Though this perspective makes for a more compelling story, it is a myopic and distorted view of investing. Positively portraying young and in-debt college students’ decisions to dump their entire savings solely into GameStop shares, the film ultimately leans further into promoting reckless gambling than informed, responsible investing.

In one scene, a low-income nurse, inspired by Gill’s streams, starts buying GameStop shares and finds herself up half a million dollars. Rather than selling her shares, she buys a business-class flight and books a resort on her credit card. Despite preening about wanting to stick it to Wall Street, most people just wanted to emulate Wall Street and the lavish lifestyle it affords. The film cleverly conveys this disparity, cutting between shots of the fund managers (Seth Rogen and Nick Offerman) in their vast waterfront estates playing tennis on their private courts and middle-class analysts driving dilapidated cars to crummy houses.

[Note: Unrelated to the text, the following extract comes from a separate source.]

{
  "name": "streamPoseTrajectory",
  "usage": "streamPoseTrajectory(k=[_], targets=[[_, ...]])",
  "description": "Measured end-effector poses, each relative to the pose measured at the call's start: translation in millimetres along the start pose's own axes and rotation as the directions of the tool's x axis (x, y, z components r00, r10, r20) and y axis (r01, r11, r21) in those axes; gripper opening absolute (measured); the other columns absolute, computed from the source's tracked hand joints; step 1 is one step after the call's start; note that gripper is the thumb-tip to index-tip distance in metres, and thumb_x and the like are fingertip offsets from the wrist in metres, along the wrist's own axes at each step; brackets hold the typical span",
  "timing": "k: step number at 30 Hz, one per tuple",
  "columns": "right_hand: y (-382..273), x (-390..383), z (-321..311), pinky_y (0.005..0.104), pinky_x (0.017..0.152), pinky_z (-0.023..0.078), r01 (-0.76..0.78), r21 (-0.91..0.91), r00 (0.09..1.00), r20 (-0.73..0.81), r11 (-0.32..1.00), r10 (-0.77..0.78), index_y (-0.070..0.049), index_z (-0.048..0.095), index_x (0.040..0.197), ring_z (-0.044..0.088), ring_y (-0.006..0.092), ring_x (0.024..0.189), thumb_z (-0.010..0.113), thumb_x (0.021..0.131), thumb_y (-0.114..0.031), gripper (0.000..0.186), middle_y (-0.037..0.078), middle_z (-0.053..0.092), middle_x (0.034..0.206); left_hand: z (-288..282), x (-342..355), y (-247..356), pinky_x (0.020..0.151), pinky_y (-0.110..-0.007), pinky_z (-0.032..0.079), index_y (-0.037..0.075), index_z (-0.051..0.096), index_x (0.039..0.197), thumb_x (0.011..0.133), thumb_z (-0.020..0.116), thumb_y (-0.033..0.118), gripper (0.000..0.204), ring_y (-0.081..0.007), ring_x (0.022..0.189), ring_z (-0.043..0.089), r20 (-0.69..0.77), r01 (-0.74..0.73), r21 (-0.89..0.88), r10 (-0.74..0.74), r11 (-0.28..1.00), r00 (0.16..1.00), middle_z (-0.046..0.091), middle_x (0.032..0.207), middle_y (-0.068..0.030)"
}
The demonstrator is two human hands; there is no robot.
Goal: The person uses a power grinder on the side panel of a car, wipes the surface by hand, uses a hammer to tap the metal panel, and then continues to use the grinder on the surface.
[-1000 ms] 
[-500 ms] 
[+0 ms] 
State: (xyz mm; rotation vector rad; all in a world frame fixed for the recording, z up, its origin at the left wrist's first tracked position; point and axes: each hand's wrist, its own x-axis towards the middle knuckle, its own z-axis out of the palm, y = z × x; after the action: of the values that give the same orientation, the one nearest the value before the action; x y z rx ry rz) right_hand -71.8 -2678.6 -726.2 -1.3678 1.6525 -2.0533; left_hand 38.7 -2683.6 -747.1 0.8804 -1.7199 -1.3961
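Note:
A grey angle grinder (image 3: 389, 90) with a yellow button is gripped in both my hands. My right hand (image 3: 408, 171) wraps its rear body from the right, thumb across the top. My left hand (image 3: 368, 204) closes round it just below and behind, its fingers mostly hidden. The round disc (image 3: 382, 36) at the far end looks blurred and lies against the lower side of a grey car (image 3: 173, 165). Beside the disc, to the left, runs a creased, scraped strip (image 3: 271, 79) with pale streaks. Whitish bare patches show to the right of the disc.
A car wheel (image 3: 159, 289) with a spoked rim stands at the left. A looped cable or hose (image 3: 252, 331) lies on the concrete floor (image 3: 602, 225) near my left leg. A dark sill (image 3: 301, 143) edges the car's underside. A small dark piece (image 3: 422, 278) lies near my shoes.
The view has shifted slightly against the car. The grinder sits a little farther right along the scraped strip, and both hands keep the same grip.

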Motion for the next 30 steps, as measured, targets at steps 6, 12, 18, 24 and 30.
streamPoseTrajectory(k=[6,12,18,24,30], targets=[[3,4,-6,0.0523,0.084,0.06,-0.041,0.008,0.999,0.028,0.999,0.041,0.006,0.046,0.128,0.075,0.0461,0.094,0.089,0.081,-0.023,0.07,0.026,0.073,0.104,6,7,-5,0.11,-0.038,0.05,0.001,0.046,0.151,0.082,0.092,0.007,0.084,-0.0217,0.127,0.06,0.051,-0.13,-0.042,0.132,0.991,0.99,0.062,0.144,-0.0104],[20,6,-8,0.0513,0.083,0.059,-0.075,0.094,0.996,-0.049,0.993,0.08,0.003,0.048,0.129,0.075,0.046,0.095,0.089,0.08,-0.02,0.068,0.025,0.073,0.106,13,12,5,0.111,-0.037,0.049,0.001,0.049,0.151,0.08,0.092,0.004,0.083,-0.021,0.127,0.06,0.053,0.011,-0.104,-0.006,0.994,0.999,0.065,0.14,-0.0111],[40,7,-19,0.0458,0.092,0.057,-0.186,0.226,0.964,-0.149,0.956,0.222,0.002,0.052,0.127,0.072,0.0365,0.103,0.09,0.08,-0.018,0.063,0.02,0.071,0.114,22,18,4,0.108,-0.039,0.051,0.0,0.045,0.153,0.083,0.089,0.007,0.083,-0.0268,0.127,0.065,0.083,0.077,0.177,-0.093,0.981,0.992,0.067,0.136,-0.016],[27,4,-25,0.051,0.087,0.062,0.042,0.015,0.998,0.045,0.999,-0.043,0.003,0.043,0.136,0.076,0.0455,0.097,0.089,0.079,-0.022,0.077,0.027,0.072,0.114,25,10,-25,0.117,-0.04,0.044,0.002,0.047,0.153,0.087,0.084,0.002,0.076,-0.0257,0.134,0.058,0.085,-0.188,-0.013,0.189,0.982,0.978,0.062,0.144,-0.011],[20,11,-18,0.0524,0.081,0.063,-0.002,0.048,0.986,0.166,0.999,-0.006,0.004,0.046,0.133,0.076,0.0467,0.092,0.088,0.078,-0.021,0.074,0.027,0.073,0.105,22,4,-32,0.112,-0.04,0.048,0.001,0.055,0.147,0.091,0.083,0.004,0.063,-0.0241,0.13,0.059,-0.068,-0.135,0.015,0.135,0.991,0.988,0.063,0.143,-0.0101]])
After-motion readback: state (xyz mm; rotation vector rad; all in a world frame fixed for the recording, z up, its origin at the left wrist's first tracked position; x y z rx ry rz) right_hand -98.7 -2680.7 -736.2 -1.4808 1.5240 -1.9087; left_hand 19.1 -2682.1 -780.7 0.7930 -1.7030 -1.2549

The film's pivotal moment centers on Robinhood, a trading platform that faced significant backlash during the GameStop surge when it restricted its users from buying more shares of the stock. While Dumb Money attributes this to underhanded tactics and pressure from hedge funds incurring losses, in reality, it was far less theatrical. Trading platforms such as Robinhood operate in conjunction with clearinghouses, which are financial intermediaries that ensure trades between buyers and sellers are securely executed. Every stock purchase necessitates a corresponding seller. These clearinghouses act as a safety net, ensuring buyers fulfill their payment obligations.

However, the GameStop frenzy amplified the inherent risks of trading due to the stock's extreme volatility. To mitigate potential defaults, clearinghouses increased their collateral requirements. Caught off guard, Robinhood grappled with a liquidity crisis, needing to deposit substantially more funds to cover its trades but lacking the immediate liquidity to do so. This financial bind compelled Robinhood to limit GameStop trading. It was a failing of the trading platform, but a malicious manipulation of the market, it was not.

CLICK HERE TO READ MORE FROM THE WASHINGTON EXAMINER

Dumb Money taps into a populist sentiment, painting a vivid picture of individual aspirations and acrimonies. It portrays hedge fund managers as antagonists and market manipulators. But it's crucial to consider the overarching financial landscape. It is broadly accepted that at any given time, stock prices fully reflect all available information.

In an efficient market, no investor, not even the deftest hedge fund manager, possesses an inherent advantage or special insight that guarantees consistent above-average returns. While hedge funds and their managers do have access to myriad resources, sophisticated tools, and extensive research, there is no guarantee to outperform the market. In fact, according to the S&P Indices Versus Active (SPIVA) Scorecard, a significant majority of actively managed funds often struggle to beat market returns over extended periods. Beating the market, apparently, often really is just dumb money.